Times were vastly different when Daley started writing about the Packers, and he was expected to be as much a cheerleader as a reporter. Andrew B. Turnbull, his boss and a member of the Packers' executive committee, instructed Daley early in his career not to write anything so negative that it might jeopardize the Packers' standing in the NFL. At the time, the Packers were living from year-to-year – if not day-to-day when things were really bad – and Daley's positive coverage undoubtedly helped their cause.

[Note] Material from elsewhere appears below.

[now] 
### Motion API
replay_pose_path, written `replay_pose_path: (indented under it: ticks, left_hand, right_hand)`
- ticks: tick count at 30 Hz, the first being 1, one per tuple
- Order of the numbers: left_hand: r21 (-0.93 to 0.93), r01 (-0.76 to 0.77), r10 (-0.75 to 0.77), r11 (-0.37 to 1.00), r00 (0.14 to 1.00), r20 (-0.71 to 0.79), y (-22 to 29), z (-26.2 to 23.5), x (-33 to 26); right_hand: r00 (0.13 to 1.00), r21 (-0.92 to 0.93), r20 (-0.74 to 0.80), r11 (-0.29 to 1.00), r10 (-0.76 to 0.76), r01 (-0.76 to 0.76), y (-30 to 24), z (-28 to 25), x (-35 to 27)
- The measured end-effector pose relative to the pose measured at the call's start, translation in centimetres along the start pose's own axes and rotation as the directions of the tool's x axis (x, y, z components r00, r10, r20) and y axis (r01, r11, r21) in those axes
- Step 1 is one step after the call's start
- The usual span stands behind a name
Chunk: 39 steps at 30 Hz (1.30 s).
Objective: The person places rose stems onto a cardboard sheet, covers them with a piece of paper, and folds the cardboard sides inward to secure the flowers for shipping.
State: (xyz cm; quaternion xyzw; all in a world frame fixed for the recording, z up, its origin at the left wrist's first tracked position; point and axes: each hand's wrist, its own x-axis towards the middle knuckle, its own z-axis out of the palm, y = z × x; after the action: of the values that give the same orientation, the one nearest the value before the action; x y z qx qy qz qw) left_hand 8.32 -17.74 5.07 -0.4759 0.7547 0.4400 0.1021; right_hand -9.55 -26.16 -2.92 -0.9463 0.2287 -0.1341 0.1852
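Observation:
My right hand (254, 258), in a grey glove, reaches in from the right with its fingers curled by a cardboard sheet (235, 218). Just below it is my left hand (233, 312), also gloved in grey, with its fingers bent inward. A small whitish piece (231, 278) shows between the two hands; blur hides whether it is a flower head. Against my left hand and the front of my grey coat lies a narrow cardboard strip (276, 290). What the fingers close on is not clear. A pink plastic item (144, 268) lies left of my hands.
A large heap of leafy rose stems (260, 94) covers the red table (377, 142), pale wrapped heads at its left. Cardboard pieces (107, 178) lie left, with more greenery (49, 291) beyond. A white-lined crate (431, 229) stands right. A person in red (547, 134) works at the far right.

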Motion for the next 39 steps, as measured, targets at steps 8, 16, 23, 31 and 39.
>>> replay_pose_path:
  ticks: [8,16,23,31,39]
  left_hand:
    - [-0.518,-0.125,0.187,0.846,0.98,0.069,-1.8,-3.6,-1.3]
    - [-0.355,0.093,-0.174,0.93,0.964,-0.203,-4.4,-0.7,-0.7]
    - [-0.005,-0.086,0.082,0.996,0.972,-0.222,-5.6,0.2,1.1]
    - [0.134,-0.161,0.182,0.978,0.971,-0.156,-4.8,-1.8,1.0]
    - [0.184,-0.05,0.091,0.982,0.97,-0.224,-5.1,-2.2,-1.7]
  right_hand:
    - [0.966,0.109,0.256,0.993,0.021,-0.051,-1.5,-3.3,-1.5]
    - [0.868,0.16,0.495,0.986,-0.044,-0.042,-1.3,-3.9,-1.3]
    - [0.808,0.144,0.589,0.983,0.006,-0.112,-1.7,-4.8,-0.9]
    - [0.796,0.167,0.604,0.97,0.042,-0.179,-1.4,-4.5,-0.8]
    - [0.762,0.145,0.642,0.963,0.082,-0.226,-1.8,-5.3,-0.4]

"When you grow up in this business and you find certain people that make an impression on you, he was one of them," said Green Bay attorney and Packers executive committee member Tom Olejniczak, who started reading Daley in the 1950s about the same time his father, Dominic, became president of the Packers. "He commanded a lot of respect. (He) had a great sense of what the Packers meant to the community."
Daley also was a charter member of the Pro Football Hall of Fame selection committee, serving on it from 1963 to 1998. He and Jack Yuenger founded the Green Bay Packers Yearbook in 1960. He also was an original member of both the board of directors and the selection committee of the Green Bay Packers Hall of Fame. In 1977, Daley was presented with the Dick McCann Award, given to a reporter who had made a long and distinguished contribution to pro football through his coverage. From 1978 until his death, Daley wrote for Packer Report.
Born Aug. 16, 1916, in St. Paul, Minn. Given name Arthur James Lunkenheimer. Grew up in Fond du Lac, Wis., and adopted his stepfather's last name, Daley, around the time he launched his writing career. Served in the Army during World War II. Died Feb. 19, 2011, at age 94.